Saturday, August 24, 2013

Slippery Staircase

English crime writer Edith Caroline Rivett (1884–1959) wrote under the pseudonyms E. C. R. Lorac and Carol Carnac. Slippery Staircase appeared in 1938 under the E. C. R. Lorac banner.

Martia Vannery, the daughter of a famous artist, owns a large Regency house in London. The house has been divided into a number of flats with Martia retaining the ground floor and studio. While a party is in progress in the studio the body of an elderly woman is discovered at the bottom of the staircase leading to her attic flat.

When the police arrive on the scene they find what is apparently a clear-cut case of accidental death. In fact the evidence at the scene appears to make any explanation other than accidental death completely impossible. There’s just one tiny thing bothering Inspector Robarts - the two people who discovered the body gave conflicting evidence about the discovery. This small detail is enough to bring Scotland Yard into the case, and Detective Chief Inspector Macdonald believes that despite the overwhelming evidence in favour of accidental death the case is worth further investigation.

Macdonald is a Scot and a very dogged one. He has infinite patience when it comes to unravelling a complicated case and this case is nothing if not complicated.

This book is a fine example of two of the major obsessions of golden age detective fiction - apparently unbreakable alibis and apparently impossible crimes. The murder method in this case is exceptionally bizarre and unusual. If all this is not enough Lorac also throws in secret staircases!

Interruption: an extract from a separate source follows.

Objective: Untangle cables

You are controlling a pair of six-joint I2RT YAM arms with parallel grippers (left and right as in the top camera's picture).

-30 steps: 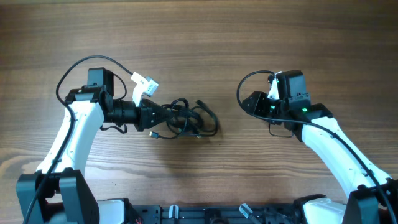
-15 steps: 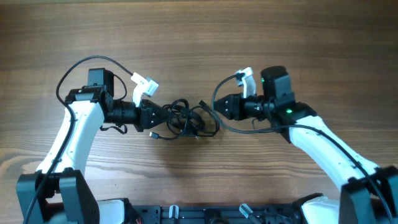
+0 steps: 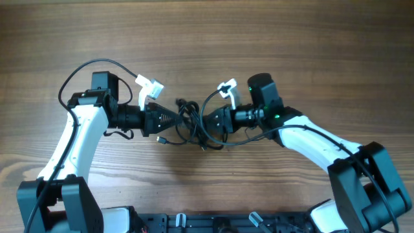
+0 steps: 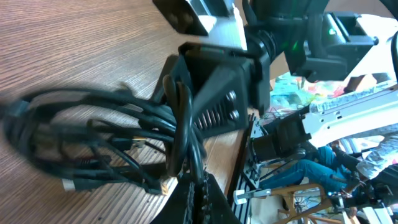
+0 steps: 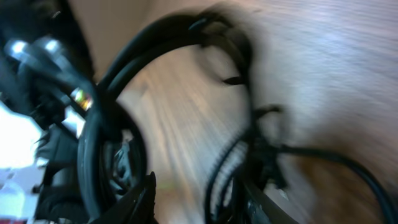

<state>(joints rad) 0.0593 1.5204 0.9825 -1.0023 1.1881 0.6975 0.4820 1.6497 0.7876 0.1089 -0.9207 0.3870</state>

The breaking of the seemingly air-tight alibis depends on split-second timing. Whether one of the residents of the house arrived home at 3.19pm or 3.20pm becomes an important matter. Macdonald’s unveiling of the murder method involves timing a series of complicated manoeuvres down to the very second.

You might think this obsessing over seconds would stretch credibility a little, and you’d have a point. Nonetheless the plot is most certainly ingenious.

The suspects are an assortment of fairly interesting characters all of whom seem to have something to hide.

Slippery Staircase is an entertaining example of the detective fiction of the golden age and it’s definitely worth a look.